[THE INPUT — start]

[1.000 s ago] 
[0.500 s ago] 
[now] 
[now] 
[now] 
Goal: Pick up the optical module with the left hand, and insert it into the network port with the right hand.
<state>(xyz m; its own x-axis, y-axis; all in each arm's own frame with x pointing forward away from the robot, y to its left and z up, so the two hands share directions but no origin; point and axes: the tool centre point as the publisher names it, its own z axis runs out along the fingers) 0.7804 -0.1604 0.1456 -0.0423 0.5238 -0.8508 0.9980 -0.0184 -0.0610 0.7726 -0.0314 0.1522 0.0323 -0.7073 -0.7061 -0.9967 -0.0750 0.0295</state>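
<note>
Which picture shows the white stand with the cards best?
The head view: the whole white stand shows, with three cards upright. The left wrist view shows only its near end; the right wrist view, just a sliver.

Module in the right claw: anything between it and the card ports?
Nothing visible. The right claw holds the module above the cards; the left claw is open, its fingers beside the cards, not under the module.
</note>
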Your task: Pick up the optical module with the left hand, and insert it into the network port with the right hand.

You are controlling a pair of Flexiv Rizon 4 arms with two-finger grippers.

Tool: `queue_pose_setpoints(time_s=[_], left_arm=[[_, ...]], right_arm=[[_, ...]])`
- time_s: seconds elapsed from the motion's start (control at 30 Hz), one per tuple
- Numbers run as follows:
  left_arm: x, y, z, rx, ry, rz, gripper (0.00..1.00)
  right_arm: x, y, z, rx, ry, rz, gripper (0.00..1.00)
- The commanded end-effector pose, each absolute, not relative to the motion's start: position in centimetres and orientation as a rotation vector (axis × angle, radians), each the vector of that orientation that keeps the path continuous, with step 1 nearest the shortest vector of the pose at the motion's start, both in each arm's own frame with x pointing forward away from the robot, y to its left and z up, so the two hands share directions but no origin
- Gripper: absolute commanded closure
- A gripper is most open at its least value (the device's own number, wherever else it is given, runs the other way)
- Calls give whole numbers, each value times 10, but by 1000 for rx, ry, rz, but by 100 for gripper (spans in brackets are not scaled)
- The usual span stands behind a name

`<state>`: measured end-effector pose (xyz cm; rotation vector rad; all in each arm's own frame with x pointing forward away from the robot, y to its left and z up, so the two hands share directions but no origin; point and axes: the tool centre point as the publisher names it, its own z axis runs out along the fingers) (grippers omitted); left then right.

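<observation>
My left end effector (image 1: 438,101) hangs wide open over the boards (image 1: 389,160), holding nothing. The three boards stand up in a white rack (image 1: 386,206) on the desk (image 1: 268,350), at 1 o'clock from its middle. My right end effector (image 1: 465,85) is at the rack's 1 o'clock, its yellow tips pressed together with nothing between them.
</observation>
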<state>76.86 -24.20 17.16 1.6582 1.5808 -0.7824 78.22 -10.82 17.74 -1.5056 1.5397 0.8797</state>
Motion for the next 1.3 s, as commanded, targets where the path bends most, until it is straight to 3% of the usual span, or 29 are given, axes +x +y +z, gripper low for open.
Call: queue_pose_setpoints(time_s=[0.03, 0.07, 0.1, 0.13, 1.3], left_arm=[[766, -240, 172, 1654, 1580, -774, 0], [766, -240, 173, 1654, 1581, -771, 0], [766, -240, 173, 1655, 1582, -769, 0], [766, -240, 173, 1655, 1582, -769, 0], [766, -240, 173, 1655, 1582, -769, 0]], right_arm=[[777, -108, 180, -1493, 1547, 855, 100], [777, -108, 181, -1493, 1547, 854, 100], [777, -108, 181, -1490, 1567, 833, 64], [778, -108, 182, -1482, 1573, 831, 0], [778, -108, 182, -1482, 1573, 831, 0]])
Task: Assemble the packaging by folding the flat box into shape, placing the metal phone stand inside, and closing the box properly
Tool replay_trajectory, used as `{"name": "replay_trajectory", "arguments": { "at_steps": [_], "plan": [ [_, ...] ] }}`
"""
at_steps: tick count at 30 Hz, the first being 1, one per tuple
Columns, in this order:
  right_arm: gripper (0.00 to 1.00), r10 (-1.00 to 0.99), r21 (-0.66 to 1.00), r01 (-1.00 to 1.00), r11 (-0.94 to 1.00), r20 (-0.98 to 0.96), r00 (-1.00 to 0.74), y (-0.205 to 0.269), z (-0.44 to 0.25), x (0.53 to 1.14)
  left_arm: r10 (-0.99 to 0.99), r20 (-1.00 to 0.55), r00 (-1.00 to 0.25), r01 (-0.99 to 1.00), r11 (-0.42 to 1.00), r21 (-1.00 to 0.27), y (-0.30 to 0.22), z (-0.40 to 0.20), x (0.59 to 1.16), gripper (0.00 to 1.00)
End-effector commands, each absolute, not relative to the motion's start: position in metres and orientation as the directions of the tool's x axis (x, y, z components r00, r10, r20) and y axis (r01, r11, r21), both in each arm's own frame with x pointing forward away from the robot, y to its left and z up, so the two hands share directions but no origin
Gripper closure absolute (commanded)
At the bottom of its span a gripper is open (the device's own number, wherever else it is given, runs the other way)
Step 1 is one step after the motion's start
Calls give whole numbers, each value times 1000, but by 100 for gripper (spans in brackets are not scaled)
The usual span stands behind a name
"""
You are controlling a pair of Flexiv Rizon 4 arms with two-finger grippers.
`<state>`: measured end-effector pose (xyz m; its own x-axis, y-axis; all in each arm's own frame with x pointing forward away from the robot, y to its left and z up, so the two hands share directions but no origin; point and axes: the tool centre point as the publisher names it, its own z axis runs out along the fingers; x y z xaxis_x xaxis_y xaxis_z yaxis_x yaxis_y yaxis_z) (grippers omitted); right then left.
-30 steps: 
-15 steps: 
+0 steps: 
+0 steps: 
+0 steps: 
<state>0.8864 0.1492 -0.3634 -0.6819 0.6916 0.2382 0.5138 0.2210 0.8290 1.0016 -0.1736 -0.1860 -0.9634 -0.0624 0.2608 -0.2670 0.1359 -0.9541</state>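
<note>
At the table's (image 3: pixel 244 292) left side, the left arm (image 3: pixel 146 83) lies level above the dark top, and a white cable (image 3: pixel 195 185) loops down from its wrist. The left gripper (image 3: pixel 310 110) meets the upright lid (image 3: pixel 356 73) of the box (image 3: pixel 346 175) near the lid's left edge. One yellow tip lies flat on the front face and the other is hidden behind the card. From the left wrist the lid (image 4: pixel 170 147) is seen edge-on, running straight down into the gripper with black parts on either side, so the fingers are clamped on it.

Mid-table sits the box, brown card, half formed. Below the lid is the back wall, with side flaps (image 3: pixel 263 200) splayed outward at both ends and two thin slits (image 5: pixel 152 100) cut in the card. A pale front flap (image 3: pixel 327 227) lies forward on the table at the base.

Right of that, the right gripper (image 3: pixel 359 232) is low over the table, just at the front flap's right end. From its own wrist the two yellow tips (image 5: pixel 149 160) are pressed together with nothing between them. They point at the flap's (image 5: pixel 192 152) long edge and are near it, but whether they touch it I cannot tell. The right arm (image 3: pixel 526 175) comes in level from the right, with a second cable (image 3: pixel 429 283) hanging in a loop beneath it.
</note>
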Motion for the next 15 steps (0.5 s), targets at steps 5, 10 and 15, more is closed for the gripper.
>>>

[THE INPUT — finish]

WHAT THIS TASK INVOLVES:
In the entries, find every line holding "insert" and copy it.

ANSWER SPACE:
Goal: Pick up the optical module with the left hand, and insert it into the network port with the right hand.
Your task: Pick up the optical module with the left hand, and insert it into the network port with the right hand.

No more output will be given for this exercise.